Identifique e sinalize os principais riscos presentes em seu laboratório, produtos e áreas que oferecem risco devem ser marcados com os devidos símbolos internacionais em etiquetas auto adesivas padrão.
Lembre-se q todos recipientes de laboratório devem estar devidamente etiquetados, tenha muito cuidado na manipulação e estocagem de subst. químicas.
Leia com atenção as informações contidas nos rótulos.
Para descontaminação pessoal, de equipamentos e superfícies fixas utilize desinfetantes eficientes e adequados. Use sempre produtos registrados no ministério da saúde.
Seja sempre consciente da importância de suas ações na preservação da biossegurança em seu local de trabalho.

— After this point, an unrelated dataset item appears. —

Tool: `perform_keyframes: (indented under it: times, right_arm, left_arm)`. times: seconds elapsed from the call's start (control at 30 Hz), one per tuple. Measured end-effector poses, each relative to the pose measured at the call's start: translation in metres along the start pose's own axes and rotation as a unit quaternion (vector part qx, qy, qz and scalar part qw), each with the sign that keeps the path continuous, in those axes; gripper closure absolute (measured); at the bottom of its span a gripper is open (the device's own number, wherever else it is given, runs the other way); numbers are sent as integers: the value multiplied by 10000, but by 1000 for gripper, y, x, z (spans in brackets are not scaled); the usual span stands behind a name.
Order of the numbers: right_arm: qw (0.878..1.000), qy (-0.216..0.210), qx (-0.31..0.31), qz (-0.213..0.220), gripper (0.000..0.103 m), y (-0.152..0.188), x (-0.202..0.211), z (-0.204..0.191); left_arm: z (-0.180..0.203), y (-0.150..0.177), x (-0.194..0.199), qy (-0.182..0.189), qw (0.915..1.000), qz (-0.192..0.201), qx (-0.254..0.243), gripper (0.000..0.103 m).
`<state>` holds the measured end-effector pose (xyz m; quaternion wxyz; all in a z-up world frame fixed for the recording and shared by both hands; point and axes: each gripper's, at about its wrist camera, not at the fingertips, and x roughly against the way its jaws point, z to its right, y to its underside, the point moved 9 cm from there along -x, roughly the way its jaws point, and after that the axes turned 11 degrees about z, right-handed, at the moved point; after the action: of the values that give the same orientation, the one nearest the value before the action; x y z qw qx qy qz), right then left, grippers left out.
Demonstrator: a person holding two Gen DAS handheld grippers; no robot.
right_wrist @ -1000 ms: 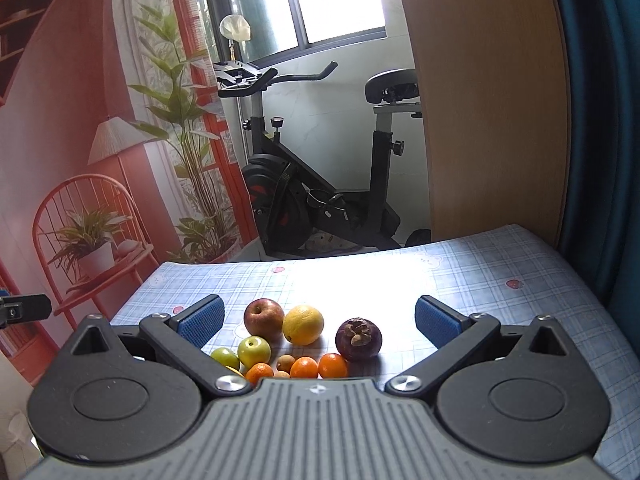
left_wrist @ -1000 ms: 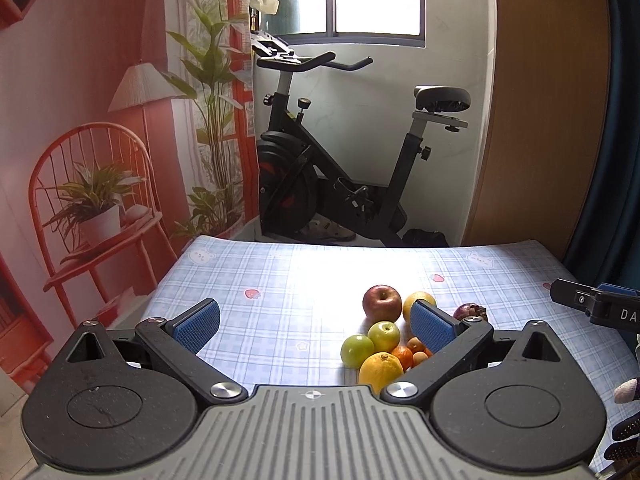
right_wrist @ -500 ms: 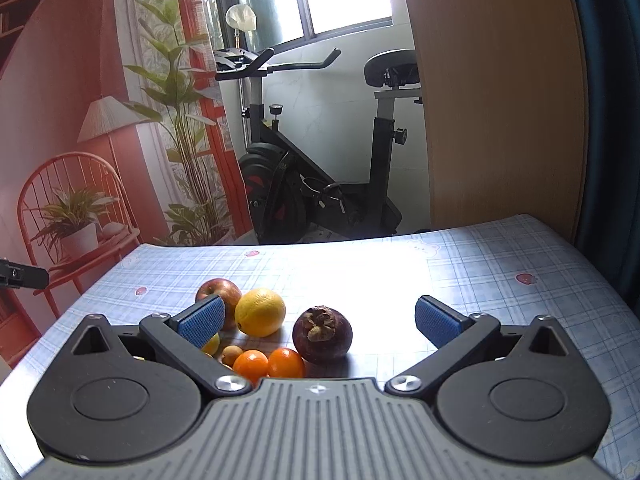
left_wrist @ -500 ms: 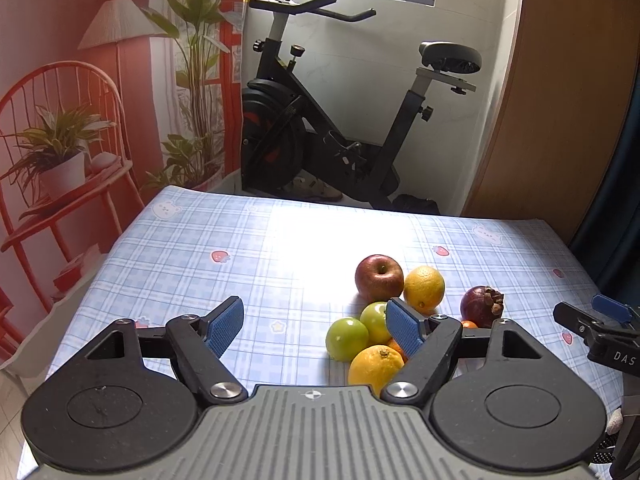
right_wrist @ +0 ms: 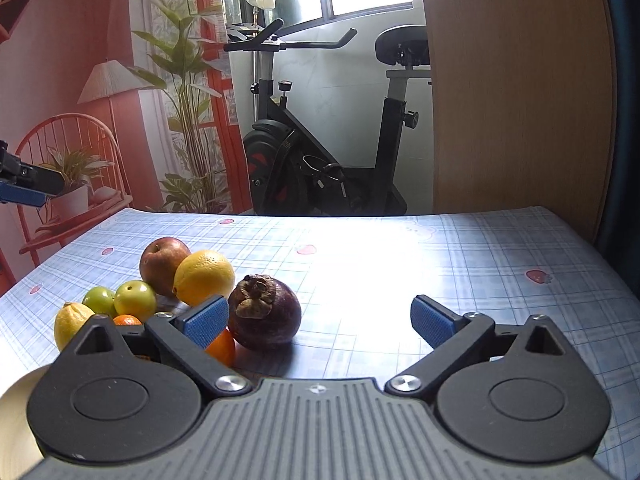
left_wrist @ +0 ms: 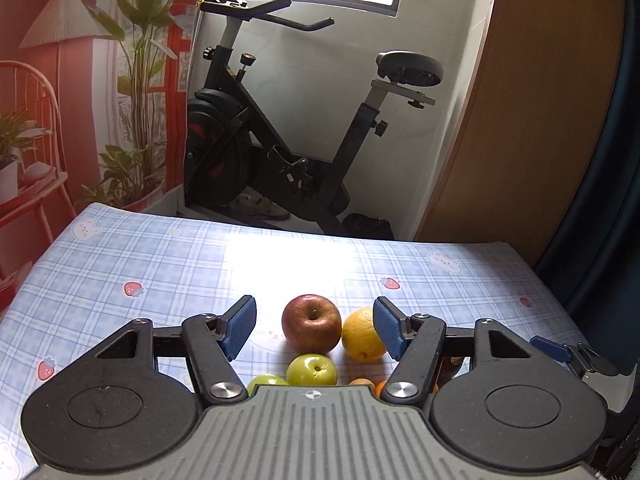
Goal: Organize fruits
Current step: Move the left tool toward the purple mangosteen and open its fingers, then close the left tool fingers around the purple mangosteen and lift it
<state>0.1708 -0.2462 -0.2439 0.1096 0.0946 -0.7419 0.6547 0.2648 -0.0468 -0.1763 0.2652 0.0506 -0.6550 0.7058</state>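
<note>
A pile of fruit lies on the blue checked tablecloth [left_wrist: 160,264]. My left gripper [left_wrist: 315,326] hovers low over it with its jaws closing. The red apple [left_wrist: 311,324] sits between the blue pads with gaps on both sides, and an orange [left_wrist: 358,338] is by the right pad. Two green fruits [left_wrist: 312,370] lie nearer. My right gripper [right_wrist: 319,320] stands wide open. A dark purple mangosteen [right_wrist: 266,314] rests between its fingers, close to the left pad and not pressed. Beside it are the apple [right_wrist: 162,260], the orange [right_wrist: 204,276], a lemon [right_wrist: 72,322] and small tangerines [right_wrist: 222,348].
An exercise bike [left_wrist: 280,152] stands behind the table's far edge, with a wooden panel [right_wrist: 516,92] and a dark curtain to the right. A white rounded rim [right_wrist: 12,420] shows at the lower left of the right wrist view. The cloth right of the mangosteen is bare.
Both grippers sank and came closer to the fruit pile. The left jaws narrowed around the red apple. The right jaws kept their width, now framing the mangosteen.
</note>
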Motion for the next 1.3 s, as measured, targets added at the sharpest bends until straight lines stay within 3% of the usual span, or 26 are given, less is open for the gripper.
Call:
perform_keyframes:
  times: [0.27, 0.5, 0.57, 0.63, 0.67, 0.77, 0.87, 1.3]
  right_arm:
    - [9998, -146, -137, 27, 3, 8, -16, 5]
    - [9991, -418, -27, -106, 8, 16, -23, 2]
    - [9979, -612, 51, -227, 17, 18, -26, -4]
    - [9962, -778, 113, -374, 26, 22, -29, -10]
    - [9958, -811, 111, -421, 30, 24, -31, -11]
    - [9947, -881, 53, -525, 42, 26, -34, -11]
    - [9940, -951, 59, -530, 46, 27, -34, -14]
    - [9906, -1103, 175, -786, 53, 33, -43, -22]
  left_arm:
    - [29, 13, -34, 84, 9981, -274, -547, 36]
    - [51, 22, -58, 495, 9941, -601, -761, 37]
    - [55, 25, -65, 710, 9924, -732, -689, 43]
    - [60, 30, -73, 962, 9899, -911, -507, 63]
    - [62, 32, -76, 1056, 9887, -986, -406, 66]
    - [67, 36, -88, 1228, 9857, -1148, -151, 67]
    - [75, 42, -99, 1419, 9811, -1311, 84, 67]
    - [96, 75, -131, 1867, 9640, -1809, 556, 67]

Lave as mãos antes e depois de qualquer procedimento laboratorial, nunca pipete c/a boca, jamais cheire placas de cultura.
Dentro do laboratório, não fume, nãocoma, não beba, não prepare refeições.
Qdo estiver usando luvas, não manuseie objetos de uso comum: como telefone, maçanetas de porta e janelas, jornais, revistas, etc.
Não guarde alimentos e bebidas em geladeiras e freezers de armazenagem de material biológico.
Seguindo essas recomendações, você vai estar contribuindo para diminuição de acidentes.
Se acontecer um acidente de trabalho em seu laboratório, notifique imediatamente sua chefia, lembre-se que todo profissional de saúde, deve ser vacinado contra hepatite B.